Le héros rêve qu’il chante le rôle titre dans un opéra obscur
du 18e siècle. « C’est moi, reconnaît Arcand. Les gens qui chantent
sous la douche s’imaginent tous sur une scène d’opéra. » Le rôle
en question est un rôle de ténor, bien sûr, et Arcand, avec sa voix
de basse, ne pourra jamais qu’en rêver. À 67 ans, le cinéaste projette
depuis toujours, et habilement, une part de lui-même dans ses films.

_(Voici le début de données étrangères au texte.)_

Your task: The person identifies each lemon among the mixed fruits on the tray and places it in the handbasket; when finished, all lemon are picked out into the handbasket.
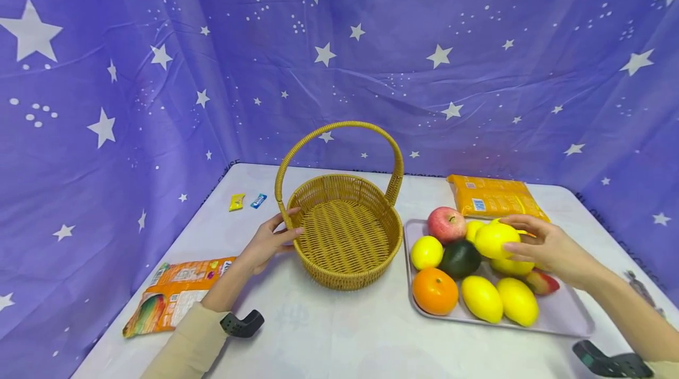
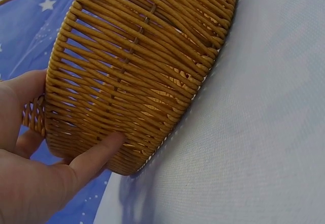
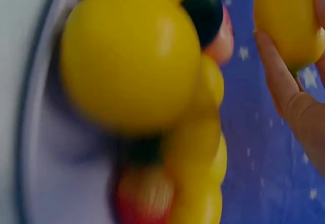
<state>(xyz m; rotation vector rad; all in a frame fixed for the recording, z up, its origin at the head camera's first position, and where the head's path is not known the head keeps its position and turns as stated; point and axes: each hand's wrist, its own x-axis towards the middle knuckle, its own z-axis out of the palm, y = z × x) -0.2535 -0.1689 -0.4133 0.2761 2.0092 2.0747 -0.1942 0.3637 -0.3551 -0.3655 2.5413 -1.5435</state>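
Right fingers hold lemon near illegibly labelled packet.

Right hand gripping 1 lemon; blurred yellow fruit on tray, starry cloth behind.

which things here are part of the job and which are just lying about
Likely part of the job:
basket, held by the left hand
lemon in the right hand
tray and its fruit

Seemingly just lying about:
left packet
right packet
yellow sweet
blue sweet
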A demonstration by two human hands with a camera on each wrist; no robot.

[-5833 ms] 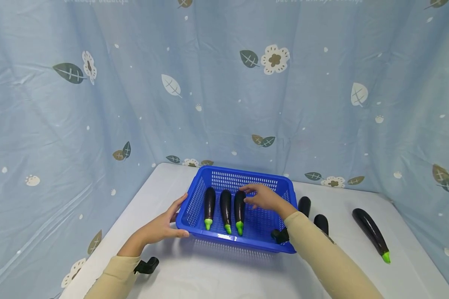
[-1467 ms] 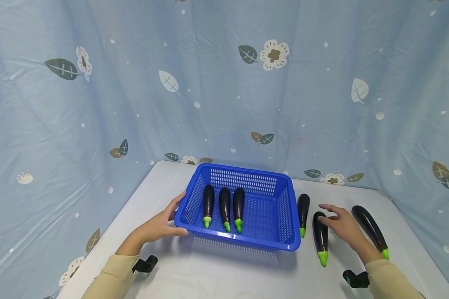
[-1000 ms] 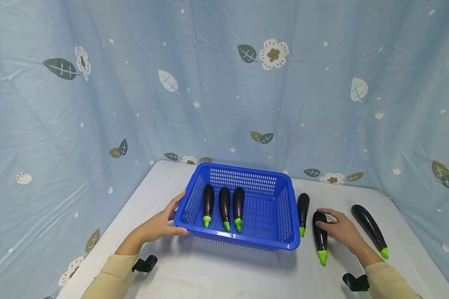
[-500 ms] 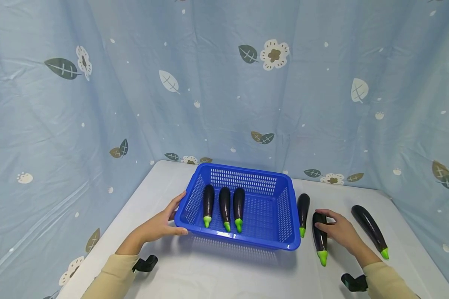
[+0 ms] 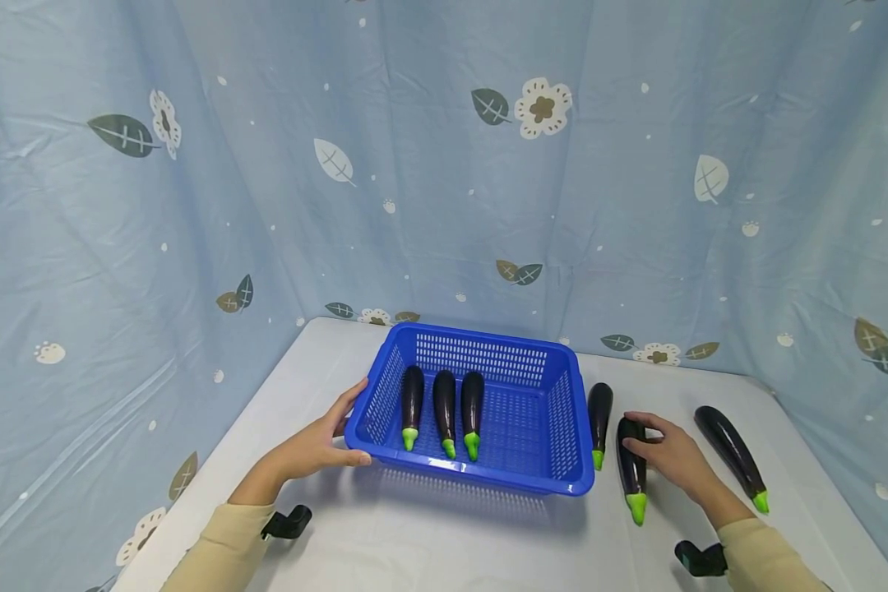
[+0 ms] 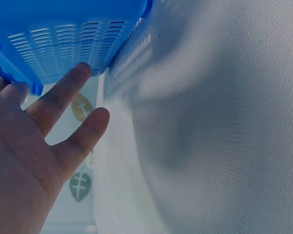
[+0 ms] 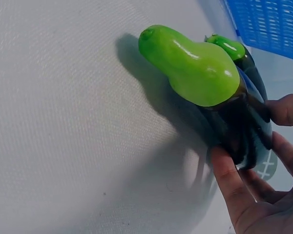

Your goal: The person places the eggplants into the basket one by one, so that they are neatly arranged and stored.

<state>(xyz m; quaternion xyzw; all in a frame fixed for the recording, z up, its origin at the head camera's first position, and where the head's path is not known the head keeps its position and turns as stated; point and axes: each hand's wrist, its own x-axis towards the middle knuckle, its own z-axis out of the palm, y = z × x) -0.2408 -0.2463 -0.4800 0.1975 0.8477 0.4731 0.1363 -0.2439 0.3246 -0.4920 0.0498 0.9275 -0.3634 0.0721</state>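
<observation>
My left hand (image 5: 312,444) rests at the left end of a blue plastic basket (image 5: 481,475), thumb along the front corner. In the left wrist view its fingers are spread and fairly straight against the slotted wall. Three dark eggplants with green stem ends lie side by side in the basket: a left eggplant (image 5: 412,403), a middle eggplant (image 5: 445,407) and a right eggplant (image 5: 472,407). Right of the basket, my right hand (image 5: 673,452) grips another eggplant (image 5: 631,469) near its rounded far end, thumb on one side and fingers on the other; its green stem (image 7: 195,68) points toward me.
One eggplant (image 5: 599,415) lies close against the basket's right side. Another eggplant (image 5: 733,452) lies slanted farther right, beyond my right hand. White cloth covers the table (image 5: 429,543). A blue patterned curtain (image 5: 429,205) hangs behind and at both sides.
My right hand has left the third eggplant in the basket, moved right and closed round an eggplant on the table. That eggplant has barely shifted. The left hand stays at the basket.
</observation>
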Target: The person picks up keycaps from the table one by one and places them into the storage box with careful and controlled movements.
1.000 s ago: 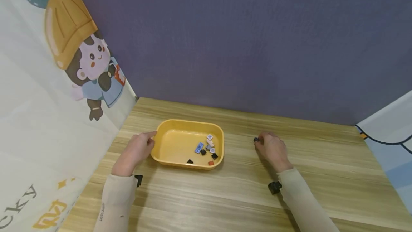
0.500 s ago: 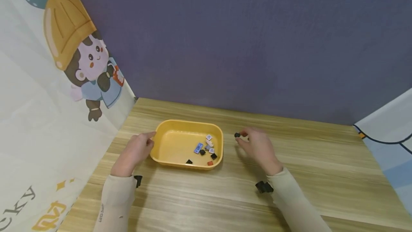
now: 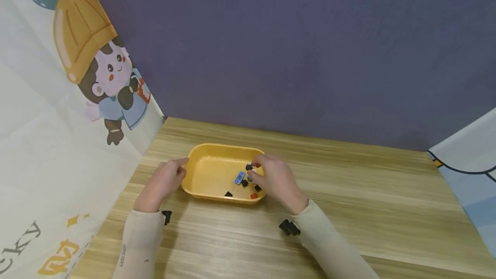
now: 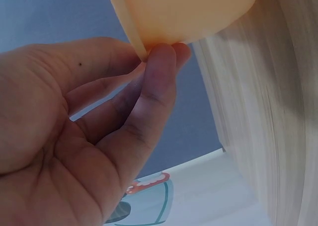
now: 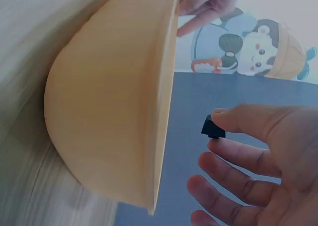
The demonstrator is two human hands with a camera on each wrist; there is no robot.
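Observation:
My left hand (image 3: 164, 182) pinches the left rim of a yellow plastic bin (image 3: 209, 175); the left wrist view shows thumb and fingers meeting on that rim. Between the thumb and index finger of my right hand (image 3: 277, 180) is a small black keycap (image 5: 212, 127), tapered, with a short stub on one side. In the head view it is over the right part of the bin, above the rim in the right wrist view. Below lie a blue wide keycap (image 3: 239, 178), several black pieces (image 3: 228, 194) and a red one (image 3: 253, 196). My right hand hides other small pieces there.
The bin stands on a wood-grain table (image 3: 217, 236). A dark blue partition (image 3: 294, 55) rises behind the table. On the left hangs a white sheet with a cartoon figure (image 3: 112, 68). A black wrist device (image 3: 289, 227) sits under my right forearm.
My right hand has carried the black keycap leftward from the table on the right to above the bin. The left hand and the bin have stayed in place.

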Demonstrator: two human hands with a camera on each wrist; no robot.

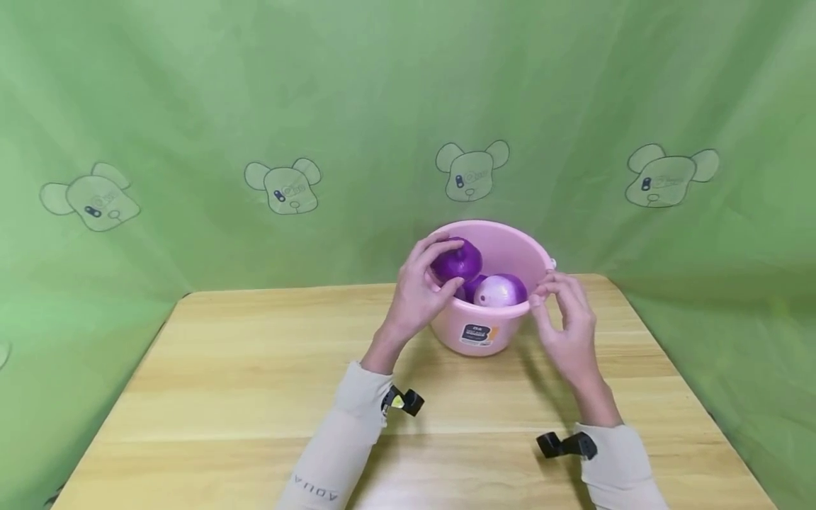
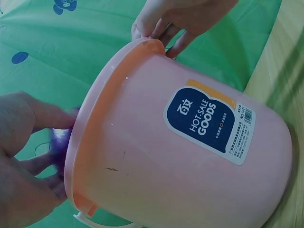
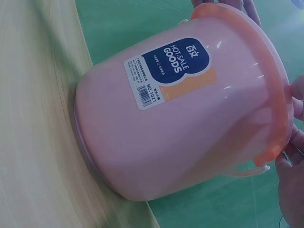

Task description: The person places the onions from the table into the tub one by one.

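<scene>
A pink bucket (image 1: pixel 459 329) with a label stands upright on the table. My left hand (image 1: pixel 417 290) is at its left rim, fingers and thumb curled round a glossy purple onion (image 1: pixel 464 261) in the bucket's mouth. In the left wrist view that onion (image 2: pixel 60 142) shows only partly beyond the rim. Inside the bucket lies another onion (image 1: pixel 499 291) with its pale end towards me, and more purple shows behind it. On the right side, my right hand (image 1: pixel 570 336) pinches the bucket's rim between thumb and fingers.
The wooden table (image 1: pixel 255 382) runs to a green cloth backdrop (image 1: pixel 357 92) printed with mouse heads. A thin white handle (image 2: pixel 102 222) hangs at the bucket's side. Black camera mounts (image 1: pixel 413 402) sit on both wrists.
</scene>
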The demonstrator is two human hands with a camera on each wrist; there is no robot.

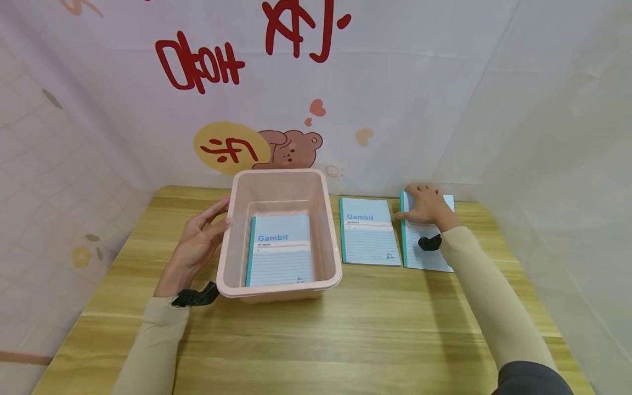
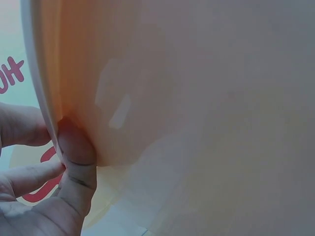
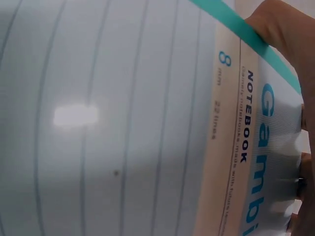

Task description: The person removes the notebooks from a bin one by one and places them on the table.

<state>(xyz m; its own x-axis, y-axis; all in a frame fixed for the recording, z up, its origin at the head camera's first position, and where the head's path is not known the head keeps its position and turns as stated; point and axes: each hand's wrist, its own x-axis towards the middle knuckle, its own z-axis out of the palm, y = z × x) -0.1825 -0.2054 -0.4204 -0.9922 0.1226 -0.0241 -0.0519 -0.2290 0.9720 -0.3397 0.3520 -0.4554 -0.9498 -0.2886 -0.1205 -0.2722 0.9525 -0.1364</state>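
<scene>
A pink plastic bin (image 1: 281, 189) stands left of centre with a light-blue Gambit notebook (image 1: 281, 258) lying inside it. My left hand (image 1: 199, 241) is at the bin's left side, and in the left wrist view its thumb and fingers (image 2: 76, 142) pinch the rim. Over at the right, my right hand (image 1: 425, 206) grips the upper part of another Gambit notebook (image 1: 424, 255). Its thumb is on the teal spine (image 3: 251, 34), and the other fingers bend over the top edge. Between bin and right hand lies a third notebook (image 1: 370, 236), cover up.
Everything rests on a wood-grain table (image 1: 336, 340). A white backdrop (image 1: 410, 82) with red lettering and a cartoon bear rises along the table's back edge. Pale curtains hang at both sides, the right one (image 1: 568, 192) close beside the right arm.
</scene>
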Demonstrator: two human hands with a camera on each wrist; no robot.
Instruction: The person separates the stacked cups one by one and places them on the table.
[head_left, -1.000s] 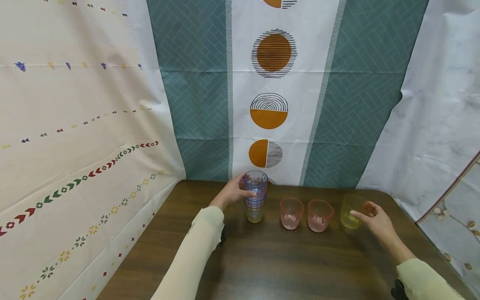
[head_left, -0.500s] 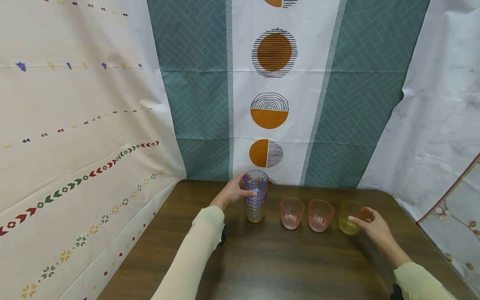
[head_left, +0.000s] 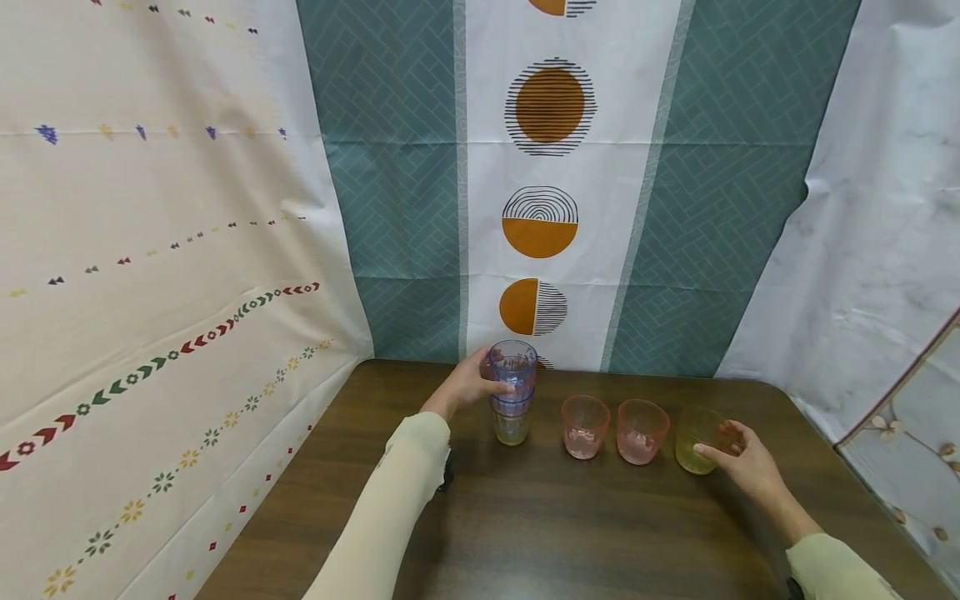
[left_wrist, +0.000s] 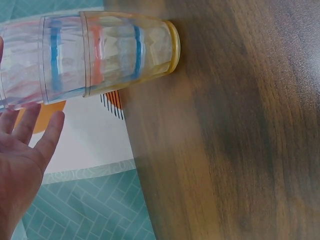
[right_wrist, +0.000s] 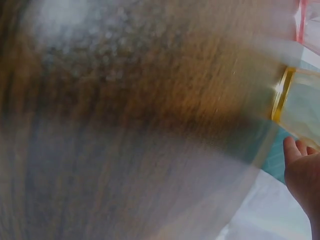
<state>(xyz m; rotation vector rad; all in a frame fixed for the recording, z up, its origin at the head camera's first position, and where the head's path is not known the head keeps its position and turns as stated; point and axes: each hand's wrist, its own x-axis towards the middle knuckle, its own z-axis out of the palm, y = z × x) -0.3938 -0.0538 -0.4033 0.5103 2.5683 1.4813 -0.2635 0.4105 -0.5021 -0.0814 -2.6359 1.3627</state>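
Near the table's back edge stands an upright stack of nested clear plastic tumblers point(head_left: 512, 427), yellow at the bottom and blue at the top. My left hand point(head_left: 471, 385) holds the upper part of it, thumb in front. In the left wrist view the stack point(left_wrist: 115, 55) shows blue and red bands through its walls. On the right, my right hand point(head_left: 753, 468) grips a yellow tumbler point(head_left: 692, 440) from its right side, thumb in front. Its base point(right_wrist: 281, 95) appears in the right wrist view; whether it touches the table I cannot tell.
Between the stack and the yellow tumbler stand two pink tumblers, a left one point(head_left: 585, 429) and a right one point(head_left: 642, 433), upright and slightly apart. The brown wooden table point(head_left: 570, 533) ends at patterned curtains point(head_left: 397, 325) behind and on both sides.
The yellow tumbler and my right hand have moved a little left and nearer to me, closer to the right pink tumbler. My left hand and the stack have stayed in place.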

Opéra et musique sont des fils
directeurs qui courent dans toute la vie d’Arcand. Sa mère a appris
le piano et la guitare classique à l’école des Carmélites. L’aîné
de quatre enfants, Denys grandit à Deschambault, un hameau de 800 habitants
situé à 40 km au nord de Québec. Son père, pilote de rivière, adore
l’opéra et transmet sa passion à son fils. Mieux, le grand ténor
québécois Raoul Jobin était un camarade d’école du père de Denys,
et rend souvent visite aux Arcand. « Jobin vocalisait dans la salle
de bains. Il avait une immense voix. »
En 1953, la famille transporte
ses pénates à Montréal, le père voulant assurer une bonne instruction
à ses enfants. « C’est alors que les arts sont entrés dans ma vie
», dit le cinéaste. De 16 à 20 ans, Denys fréquente un collège
tenu par les Jésuites, voisine de l’église qui deviendra plus tard
le Théâtre du Gesù, où se donnaient des spectacles. Le garçon se
faufile dans la salle avec ses copains le plus souvent possible. En
dehors des classes et du hockey, il chante dans la chorale, fait du
théâtre, rédige des articles et dessine pour le journal du collège.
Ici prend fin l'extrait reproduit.